§ **Aim of the exercise**
For the word "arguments", report how many lines of the records below contain it, and nothing more.

————————

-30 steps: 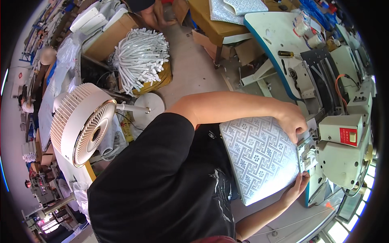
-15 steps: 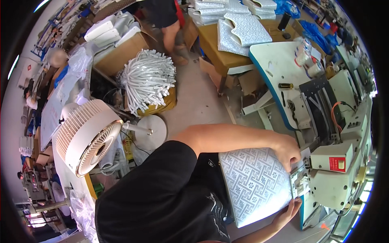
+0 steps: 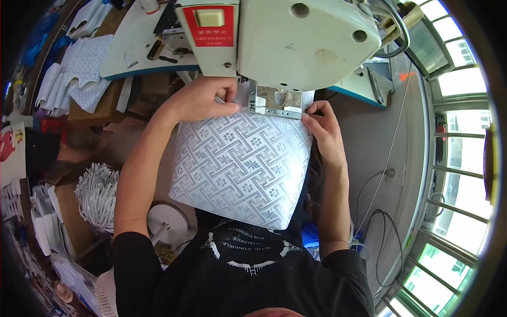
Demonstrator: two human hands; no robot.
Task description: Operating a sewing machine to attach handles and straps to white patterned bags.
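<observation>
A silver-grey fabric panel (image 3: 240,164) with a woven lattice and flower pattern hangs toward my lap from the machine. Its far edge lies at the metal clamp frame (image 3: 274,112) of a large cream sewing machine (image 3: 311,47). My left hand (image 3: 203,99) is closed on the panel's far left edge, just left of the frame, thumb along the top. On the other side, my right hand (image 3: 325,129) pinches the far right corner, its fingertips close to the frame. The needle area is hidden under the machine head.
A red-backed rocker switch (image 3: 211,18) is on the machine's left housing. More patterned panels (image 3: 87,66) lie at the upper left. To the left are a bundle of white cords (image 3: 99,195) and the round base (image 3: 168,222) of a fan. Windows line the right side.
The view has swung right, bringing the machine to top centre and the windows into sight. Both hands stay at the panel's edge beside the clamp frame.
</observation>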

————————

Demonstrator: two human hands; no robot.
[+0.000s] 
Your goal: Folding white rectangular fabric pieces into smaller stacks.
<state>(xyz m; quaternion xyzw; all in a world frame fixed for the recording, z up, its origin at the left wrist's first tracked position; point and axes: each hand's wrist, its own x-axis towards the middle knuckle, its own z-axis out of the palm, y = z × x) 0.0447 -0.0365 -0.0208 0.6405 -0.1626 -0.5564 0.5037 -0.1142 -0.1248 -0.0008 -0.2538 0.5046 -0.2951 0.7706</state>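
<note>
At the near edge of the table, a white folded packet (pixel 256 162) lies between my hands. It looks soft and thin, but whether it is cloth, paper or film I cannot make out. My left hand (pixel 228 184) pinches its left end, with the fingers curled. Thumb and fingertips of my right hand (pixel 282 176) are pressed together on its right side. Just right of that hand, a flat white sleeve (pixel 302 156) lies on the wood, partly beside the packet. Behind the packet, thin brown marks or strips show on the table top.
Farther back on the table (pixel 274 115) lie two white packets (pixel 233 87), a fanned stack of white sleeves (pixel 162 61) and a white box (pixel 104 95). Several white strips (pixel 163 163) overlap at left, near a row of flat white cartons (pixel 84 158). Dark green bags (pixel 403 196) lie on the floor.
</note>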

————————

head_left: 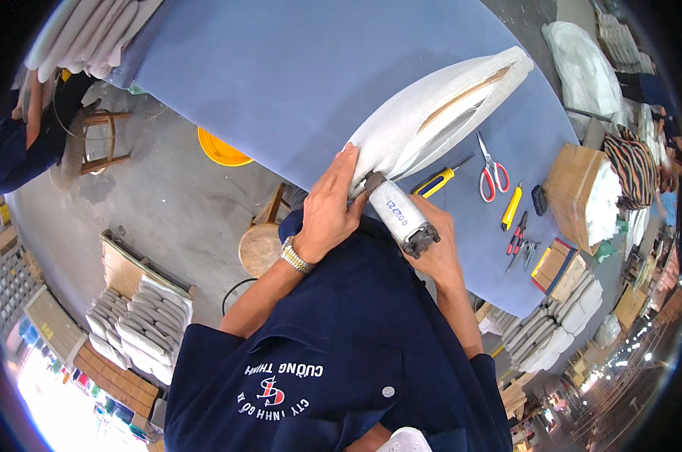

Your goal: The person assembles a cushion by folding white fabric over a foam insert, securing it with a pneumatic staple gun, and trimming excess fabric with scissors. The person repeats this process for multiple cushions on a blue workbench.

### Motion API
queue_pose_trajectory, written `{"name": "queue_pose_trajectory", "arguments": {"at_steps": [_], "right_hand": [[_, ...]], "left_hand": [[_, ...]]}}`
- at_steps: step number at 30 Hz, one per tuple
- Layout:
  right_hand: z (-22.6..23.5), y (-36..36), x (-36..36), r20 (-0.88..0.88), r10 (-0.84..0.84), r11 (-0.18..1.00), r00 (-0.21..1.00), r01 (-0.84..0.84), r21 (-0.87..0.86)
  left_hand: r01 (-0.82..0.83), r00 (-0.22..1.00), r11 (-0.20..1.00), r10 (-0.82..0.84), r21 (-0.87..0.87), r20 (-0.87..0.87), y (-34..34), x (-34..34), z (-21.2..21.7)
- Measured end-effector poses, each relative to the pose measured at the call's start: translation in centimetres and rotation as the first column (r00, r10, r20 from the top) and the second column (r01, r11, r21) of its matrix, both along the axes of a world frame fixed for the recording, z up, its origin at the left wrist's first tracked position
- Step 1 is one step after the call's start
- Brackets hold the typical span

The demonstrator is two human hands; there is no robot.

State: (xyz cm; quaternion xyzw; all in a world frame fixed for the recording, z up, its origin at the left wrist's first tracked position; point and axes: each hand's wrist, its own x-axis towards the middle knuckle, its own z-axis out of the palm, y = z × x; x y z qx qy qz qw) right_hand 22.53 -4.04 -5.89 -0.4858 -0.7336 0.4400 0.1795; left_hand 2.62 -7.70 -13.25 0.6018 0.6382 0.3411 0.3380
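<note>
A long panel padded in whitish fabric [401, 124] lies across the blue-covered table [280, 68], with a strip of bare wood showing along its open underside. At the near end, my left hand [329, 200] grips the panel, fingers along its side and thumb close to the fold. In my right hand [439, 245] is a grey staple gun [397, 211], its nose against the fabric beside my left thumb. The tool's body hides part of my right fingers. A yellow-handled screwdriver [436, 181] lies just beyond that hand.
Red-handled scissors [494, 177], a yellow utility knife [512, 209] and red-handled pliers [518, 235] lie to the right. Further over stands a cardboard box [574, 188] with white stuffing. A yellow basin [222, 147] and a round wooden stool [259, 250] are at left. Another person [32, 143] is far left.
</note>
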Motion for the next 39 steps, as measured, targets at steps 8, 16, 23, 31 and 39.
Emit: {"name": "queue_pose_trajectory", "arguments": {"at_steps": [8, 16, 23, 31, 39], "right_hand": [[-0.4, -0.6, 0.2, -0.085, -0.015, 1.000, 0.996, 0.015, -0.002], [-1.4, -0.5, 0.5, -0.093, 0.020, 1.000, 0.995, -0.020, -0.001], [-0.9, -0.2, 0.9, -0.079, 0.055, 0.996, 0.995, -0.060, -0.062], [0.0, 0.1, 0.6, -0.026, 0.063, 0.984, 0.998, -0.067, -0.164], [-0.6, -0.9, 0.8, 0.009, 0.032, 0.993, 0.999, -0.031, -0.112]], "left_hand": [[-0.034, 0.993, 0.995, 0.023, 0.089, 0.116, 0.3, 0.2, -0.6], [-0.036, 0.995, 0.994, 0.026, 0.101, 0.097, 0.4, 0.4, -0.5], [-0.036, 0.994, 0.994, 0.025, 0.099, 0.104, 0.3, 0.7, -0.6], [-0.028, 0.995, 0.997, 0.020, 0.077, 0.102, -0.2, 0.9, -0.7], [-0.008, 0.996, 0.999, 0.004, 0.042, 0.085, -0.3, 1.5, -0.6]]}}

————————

§ **Answer space**
2